The Union of Composers refused to allow the work to be performed publicly for many years. Stalin's calumny that Jewish doctors were plotting to overthrow the Soviet system (the Doctors Plot) did not assist Shostakovich's attempts to have it played. One of the songs, "Happiness," concludes with the words, "Our sons will become doctors, oi! oi! oi!" After this work, he received anonymous letters, accusing him of selling himself to the Jews.

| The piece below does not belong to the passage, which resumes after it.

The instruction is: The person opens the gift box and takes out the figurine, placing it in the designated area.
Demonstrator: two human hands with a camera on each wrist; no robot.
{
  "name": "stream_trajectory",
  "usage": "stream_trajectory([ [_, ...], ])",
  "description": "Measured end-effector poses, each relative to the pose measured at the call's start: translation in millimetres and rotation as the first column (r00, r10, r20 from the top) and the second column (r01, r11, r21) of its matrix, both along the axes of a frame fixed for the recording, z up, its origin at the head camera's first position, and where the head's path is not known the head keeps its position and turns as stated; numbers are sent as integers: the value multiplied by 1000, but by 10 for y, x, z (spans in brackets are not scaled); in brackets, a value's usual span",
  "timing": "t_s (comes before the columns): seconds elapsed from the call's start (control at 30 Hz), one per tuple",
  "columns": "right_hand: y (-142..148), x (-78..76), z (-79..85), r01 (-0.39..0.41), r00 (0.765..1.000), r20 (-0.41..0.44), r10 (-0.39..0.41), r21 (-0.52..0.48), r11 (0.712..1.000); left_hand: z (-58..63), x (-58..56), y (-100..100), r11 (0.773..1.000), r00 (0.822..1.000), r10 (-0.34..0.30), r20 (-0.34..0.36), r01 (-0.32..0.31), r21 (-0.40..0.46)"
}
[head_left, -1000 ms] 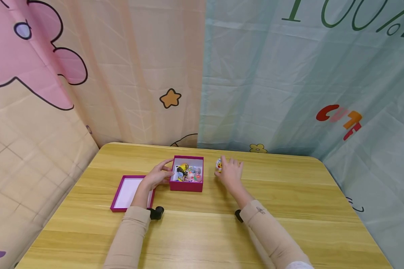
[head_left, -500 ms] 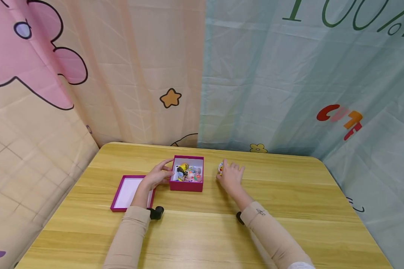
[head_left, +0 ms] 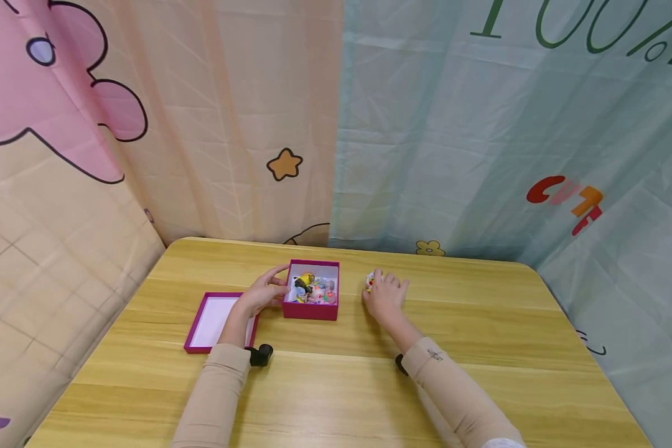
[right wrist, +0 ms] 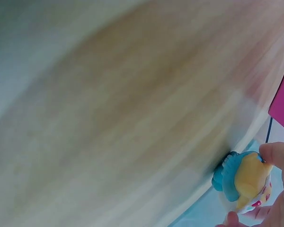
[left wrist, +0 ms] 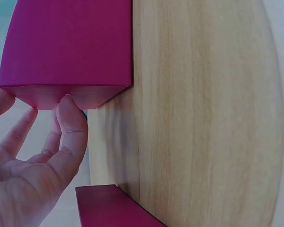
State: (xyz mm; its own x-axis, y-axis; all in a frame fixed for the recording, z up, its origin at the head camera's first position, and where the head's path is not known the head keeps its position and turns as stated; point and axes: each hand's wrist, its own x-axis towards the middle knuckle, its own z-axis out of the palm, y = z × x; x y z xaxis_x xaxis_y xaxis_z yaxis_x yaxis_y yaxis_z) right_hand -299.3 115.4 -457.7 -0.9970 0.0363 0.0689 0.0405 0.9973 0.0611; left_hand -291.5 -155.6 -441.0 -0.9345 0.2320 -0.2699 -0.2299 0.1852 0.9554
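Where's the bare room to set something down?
Widest: table right of the right sleeve. Another lies between that and the left sleeve, in front of the box; a narrower gap separates it from the toy in the right hand. Crowded: left, where the left hand touches the box near the lid, and inside the box, among figurines.

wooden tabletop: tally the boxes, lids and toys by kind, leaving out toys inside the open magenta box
open square magenta box: 1
shallow magenta lid, white inside: 1
small yellow-and-blue toy figure, in the right hand: 1
total: 3
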Motion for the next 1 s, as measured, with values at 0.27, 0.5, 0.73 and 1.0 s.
stream_trajectory([
  [0.27, 24, -13, -13, 17, 999, 37, -18, 13, 1000, -112, -61, -15, 1000, 1000, 2, -7, -2, -9],
  [0.5, 39, -22, -21, 19, 999, 42, -20, 3, 1000, -119, -59, -20, 1000, 1000, 15, 5, -15, -19],
  [0.73, 52, -27, 6, 13, 999, 37, -13, 2, 1000, -121, -60, -23, 999, 1000, 19, 3, -19, -33],
  [1.0, 35, -59, 228, -66, 997, -46, 63, -57, 996, -125, -61, -23, 1000, 1000, 13, -2, -13, -16],
])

The composer had numerous personal friendships with Jewish musicians and composers. Shostakovich completed his student Benyamin Fleischman's opera Rothschild's Violin, after the student was killed in combat in WWII. It later became a film with the same name. Shostakovich dedicated his two violin concertos and sonata to the Jewish violinist, David Oistrakh. Both would end their days in the same earth in the Novodievotchy Cemetery in Moscow, together with Khrushchev and other Soviet leaders; ironically, given the composer's revulsion for their oppression of the people.
The power of his music was immense. Even the Soviet authorities acknowledged that. He was awarded the Order of Stalin five times, an incredible achievement for one who, in perhaps Stalin's own words, had once composed "chaos instead of music."
In 1969, a preview of his 14th symphony, with its heavy emphasis on matters of death, was organized to check whether the regime would authorize its performance. A hardline Bolshevik apparatchik noisily stormed out in the middle. Everybody presumed this was a demonstration of his disdain. In fact, he was found dead outside: the symphony had killed him with a heart attack!
Shostakovich himself died in 1975.
Poet Yevtushenko wrote, "Over people like Shostakovich death has no power. His music will sound forever. Great art succeeds where medicine fails - victory over death. When I wrote Babi Yar there was no monument there. Now there is a monument."